Machine Learning Meetings and Events
Group Meetings: Group meetings are held Mondays from 11am to Noon (talk starts 11:10am) in D.L. Pratt 290C unless otherwise noted. Meetings are coordinated by Hugo Larochelle.
Tea Talks: Tea talks are held every Wednesday at 4:00pm in D.L. Pratt 290C. Talks should be simple, accessible, and not exceed 15 minutes. Speakers bring snacks, make tea, and provide a copy of the presented paper.
Group Meeting Mar 2, 2009: Machine Learning for Music Genre Classification
- Speaker: James Bergstra (Montreal)
- Abstract:
What does machine learning have to do with music recommendation?
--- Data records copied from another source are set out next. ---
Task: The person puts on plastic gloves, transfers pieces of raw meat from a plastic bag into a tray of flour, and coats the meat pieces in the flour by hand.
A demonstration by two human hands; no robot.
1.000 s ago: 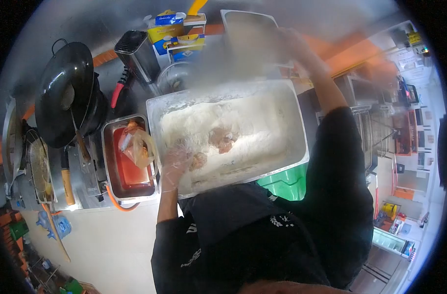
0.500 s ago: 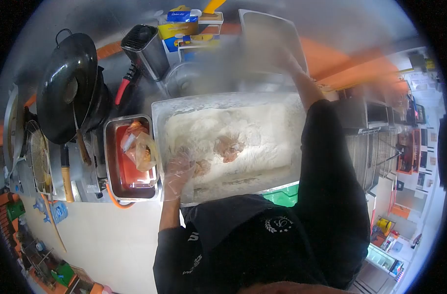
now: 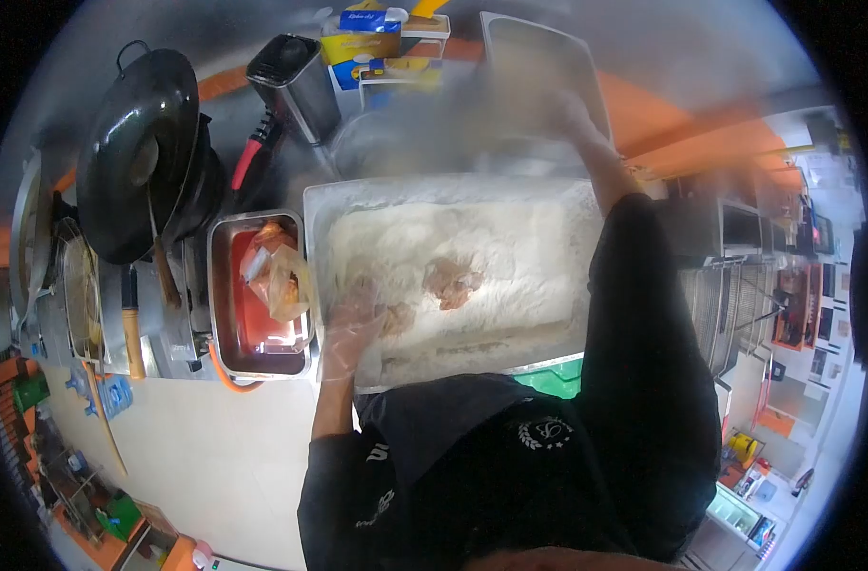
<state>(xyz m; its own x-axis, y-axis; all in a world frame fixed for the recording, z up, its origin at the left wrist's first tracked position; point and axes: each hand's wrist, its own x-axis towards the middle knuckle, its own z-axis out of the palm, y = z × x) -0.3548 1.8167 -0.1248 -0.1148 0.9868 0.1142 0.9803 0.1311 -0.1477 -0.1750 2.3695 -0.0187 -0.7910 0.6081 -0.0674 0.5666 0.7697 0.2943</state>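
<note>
A large metal tray (image 3: pixel 453 192) of white flour (image 3: pixel 529 276) lies in front of me. In the flour sits a reddish piece of raw meat (image 3: pixel 453 283), with a smaller flour-dusted piece (image 3: pixel 397 318) to its left. My left hand (image 3: pixel 354 319), in a clear plastic glove, is at the tray's left side beside the smaller piece; its fingers look loosely stretched, with no grip visible. My right hand (image 3: pixel 569 116) reaches to the back, over a second metal container (image 3: pixel 586 71). A blurry patch on the lens hides its fingers and whatever they touch.
To the left stands a metal pan (image 3: pixel 219 324) with red liquid and a plastic bag (image 3: pixel 286 283) of meat. A black wok (image 3: pixel 120 143) with a ladle, a knife block (image 3: pixel 296 86) and a red-handled tool (image 3: pixel 248 162) are farther back. Boxes (image 3: pixel 362 43) stand behind.
The view has shifted slightly, so the tray and counter items sit a little farther right and higher. Both hands keep about the same places, left at the tray, right at the back container.
</note>
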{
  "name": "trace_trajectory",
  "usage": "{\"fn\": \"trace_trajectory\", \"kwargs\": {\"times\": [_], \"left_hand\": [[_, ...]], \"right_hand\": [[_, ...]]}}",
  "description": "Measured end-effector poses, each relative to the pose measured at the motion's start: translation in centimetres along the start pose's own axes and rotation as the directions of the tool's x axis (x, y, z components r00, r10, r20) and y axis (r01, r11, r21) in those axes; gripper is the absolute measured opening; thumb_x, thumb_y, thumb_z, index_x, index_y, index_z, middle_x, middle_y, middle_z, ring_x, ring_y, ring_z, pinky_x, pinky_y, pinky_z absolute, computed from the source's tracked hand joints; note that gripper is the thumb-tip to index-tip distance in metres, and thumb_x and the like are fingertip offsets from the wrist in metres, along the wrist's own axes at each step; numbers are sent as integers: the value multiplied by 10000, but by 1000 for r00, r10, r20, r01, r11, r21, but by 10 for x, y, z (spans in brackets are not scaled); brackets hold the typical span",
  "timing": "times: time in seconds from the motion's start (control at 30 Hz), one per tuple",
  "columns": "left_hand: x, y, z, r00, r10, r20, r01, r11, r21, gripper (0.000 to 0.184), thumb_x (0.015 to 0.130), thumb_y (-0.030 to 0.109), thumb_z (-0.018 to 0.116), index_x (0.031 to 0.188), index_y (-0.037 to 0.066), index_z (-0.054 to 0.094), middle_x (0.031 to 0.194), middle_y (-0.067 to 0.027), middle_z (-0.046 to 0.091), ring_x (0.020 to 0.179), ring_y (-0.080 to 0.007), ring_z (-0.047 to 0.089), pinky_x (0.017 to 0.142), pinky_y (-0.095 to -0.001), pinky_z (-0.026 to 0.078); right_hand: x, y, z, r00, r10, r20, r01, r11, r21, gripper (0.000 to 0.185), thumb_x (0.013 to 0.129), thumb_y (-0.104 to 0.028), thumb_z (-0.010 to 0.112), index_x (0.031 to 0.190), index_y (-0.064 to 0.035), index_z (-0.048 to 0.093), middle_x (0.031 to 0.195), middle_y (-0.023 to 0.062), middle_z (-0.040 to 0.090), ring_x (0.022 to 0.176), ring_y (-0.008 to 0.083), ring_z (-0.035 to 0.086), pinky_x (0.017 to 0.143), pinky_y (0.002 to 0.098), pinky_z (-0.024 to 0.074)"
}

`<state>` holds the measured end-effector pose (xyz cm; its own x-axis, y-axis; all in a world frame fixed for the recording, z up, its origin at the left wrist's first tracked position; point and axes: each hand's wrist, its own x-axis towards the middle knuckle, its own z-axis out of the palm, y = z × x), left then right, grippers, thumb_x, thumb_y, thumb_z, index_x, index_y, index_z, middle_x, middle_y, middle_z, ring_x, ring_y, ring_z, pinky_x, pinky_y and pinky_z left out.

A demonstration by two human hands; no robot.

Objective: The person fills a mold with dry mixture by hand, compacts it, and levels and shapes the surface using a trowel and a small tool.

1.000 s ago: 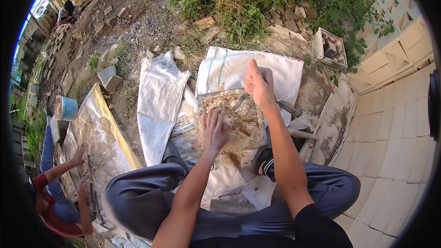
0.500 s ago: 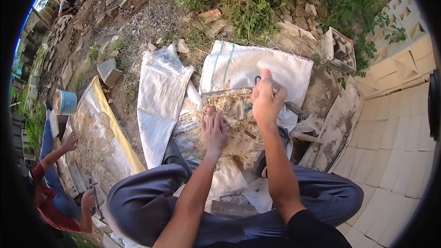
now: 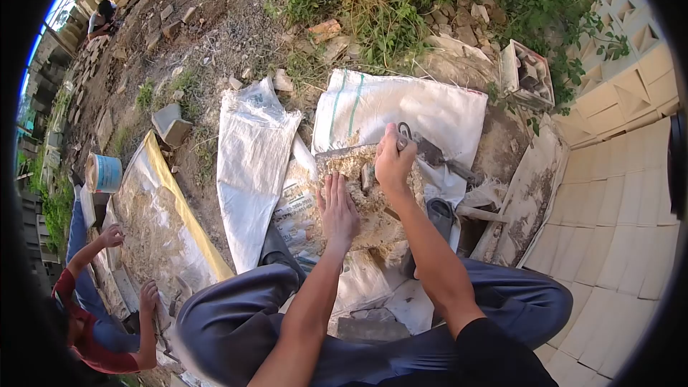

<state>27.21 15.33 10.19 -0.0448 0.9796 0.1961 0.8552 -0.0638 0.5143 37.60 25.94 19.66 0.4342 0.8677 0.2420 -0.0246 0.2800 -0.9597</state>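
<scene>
My left hand (image 3: 339,209) lies with its fingers stretched out on a rough, crumb-covered pale slab (image 3: 380,233) between my knees. Close to its right, my right hand (image 3: 394,165) is closed around a dark metal tool (image 3: 404,131) with a looped top end. The tool's lower end is hidden by the hand. A small greyish piece (image 3: 368,177) lies on the slab between my hands, and a short brown strip (image 3: 391,213) shows beside my right wrist. Beyond the slab spreads a white woven sack (image 3: 416,104) with green stripes.
Another white sack (image 3: 251,150) lies to the left. Further left are a yellow-edged sheet (image 3: 168,193), a blue-white bucket (image 3: 104,173) and a co-worker in a red shirt (image 3: 107,347). Pale blocks (image 3: 616,208) stack on the right, near a crate of rubble (image 3: 527,75).
My right hand has moved left, nearer my left hand, with the tool. My left fingers have straightened out flatter. The co-worker's nearer hand has risen slightly.
</scene>
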Motion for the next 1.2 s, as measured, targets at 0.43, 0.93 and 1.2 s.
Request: {"fn": "trace_trajectory", "kwargs": {"times": [0.43,0.93,1.2], "left_hand": [[-6,1,1,996,-21,91,14,997,78,536,966,137,336,1475,-7,251,1552,-138,248,1461,-258,163,1177,-459,55],[-7,-1,0,996,12,87,-19,996,84,541,976,164,340,1474,-19,241,1552,-149,246,1461,-254,168,1173,-472,62],[-2,2,-2,995,8,99,-17,996,87,544,974,147,329,1475,-33,221,1553,-164,232,1463,-265,155,1173,-465,57]], "right_hand": [[2,-45,4,982,187,24,-188,969,159,474,969,-144,495,536,-40,333,467,-36,357,443,40,295,434,304,190],[4,-111,2,984,151,-94,-122,957,262,457,975,-146,496,548,-108,338,479,-51,355,418,36,286,408,272,194],[-2,-62,4,1000,24,-14,-23,998,64,437,971,-113,471,553,-16,391,464,-28,340,440,47,293,421,296,217]]}}
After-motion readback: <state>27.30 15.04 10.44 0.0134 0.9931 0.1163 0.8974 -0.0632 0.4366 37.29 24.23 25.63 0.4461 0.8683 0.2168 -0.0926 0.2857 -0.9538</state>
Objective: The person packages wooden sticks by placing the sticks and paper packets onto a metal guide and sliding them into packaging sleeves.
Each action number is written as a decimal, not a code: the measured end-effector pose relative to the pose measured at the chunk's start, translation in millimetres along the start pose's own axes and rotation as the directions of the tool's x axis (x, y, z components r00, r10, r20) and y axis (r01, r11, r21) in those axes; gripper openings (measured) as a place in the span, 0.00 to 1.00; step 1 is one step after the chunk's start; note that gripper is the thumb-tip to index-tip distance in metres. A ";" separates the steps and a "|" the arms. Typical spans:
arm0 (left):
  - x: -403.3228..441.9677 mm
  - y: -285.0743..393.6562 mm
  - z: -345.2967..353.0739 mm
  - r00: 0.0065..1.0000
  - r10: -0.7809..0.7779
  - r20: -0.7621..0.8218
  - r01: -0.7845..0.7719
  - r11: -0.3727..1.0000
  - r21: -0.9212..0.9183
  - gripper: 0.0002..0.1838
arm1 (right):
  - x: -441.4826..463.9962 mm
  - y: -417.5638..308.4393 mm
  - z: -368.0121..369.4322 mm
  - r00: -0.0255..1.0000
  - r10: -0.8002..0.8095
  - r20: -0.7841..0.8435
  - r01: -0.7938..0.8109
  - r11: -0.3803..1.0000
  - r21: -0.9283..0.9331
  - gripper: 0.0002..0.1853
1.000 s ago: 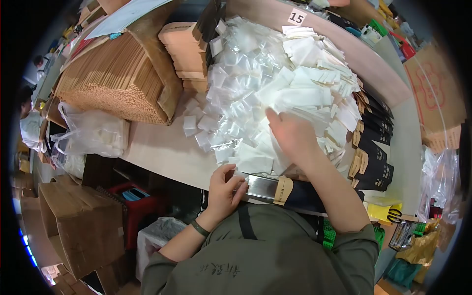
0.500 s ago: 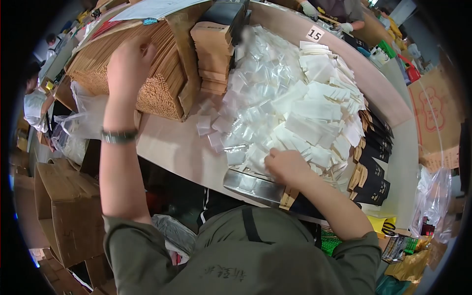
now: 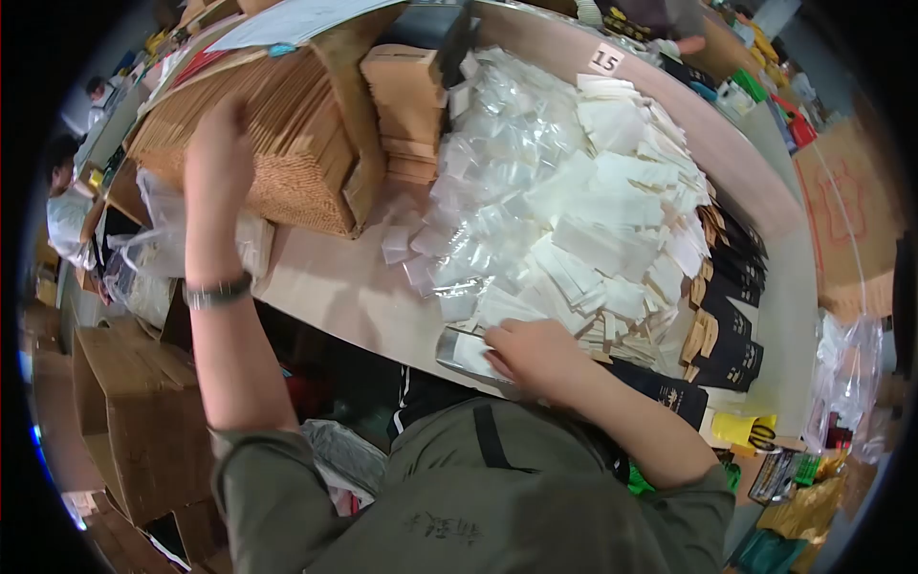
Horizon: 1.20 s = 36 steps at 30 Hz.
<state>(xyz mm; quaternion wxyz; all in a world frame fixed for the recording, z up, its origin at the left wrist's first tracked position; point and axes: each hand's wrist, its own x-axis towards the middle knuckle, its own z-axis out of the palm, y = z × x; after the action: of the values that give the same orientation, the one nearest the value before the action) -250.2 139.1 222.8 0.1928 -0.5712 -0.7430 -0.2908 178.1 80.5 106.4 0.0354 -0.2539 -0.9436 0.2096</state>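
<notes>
My left hand (image 3: 220,158) is raised in front of the large box of tightly packed brown cardboard pieces (image 3: 296,177); its fingers are blurred, and whether it holds anything cannot be made out. At the table's front edge my right hand (image 3: 531,356) has its fingers bent over a white packet (image 3: 473,350), which lies on a shiny metal tray (image 3: 448,346). Behind that hand spreads a heap of white packets (image 3: 612,201), with clear plastic packets (image 3: 507,143) to its left.
A stack of brown and black pouches (image 3: 406,100) stands behind the table. More black pouches (image 3: 732,335) line the right side. Yellow-handled scissors (image 3: 746,430) lie at the right front corner. Co-workers are at the far left (image 3: 72,215) and top right (image 3: 660,21).
Since one second ago, my left hand has gone from the tray up to the brown cardboard. My right hand has come down from the white heap to the tray.
</notes>
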 end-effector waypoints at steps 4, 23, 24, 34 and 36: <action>-129.0 0.6 -2.1 0.878 -0.460 0.129 0.461 0.743 -0.485 0.09 | 18.6 -2.1 54.1 0.995 -0.033 -0.097 0.036 0.999 0.028 0.10; -276.0 205.5 70.4 0.774 0.312 0.550 0.296 0.590 -0.751 0.08 | -96.6 10.5 8.7 0.953 0.161 -0.257 -0.164 0.986 0.010 0.25; -276.4 198.4 71.0 0.802 0.184 0.568 0.337 0.645 -0.686 0.09 | -98.8 7.4 4.2 0.946 0.189 -0.264 -0.205 0.978 -0.034 0.27; -257.2 237.6 12.7 0.691 0.423 0.586 0.199 0.668 -0.717 0.44 | -105.0 16.5 -7.3 0.931 0.069 -0.359 -0.078 0.997 -0.012 0.24; -251.5 227.8 23.2 0.746 0.570 0.344 -0.317 0.758 -0.569 0.47 | -110.2 12.8 -22.0 0.952 -0.015 -0.306 0.012 1.000 -0.013 0.21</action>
<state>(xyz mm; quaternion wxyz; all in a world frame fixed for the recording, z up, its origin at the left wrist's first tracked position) 38.4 9.6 98.0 -0.0865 -0.8201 -0.5076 -0.2497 283.5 44.4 125.5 0.1814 -0.2769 -0.9295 0.1623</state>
With large online data collections and recommendation services, such as iTunes and last.fm, collaborative filtering and content-based recommendations become viable ways to connect artists with listeners. In this talk I’ll explain how machine learning is helping to develop computer understanding of musical taste. The first part will discuss music genre. I’ll argue that folksonomies from large communities of users, such as FreeDB and last.fm, are highly predictive of traditional notions of genre and are sufficiently fine-grained to characterize listeners’ tastes. These folksonomies provide semantic labels for the axes of a space in which geometric distance is related to stylistic similarity. The second part of the talk will describe machine learning methods for embedding songs and artists into this space by analysing the waveforms of music recordings. This is done by extracting features and then applying classification and regression algorithms.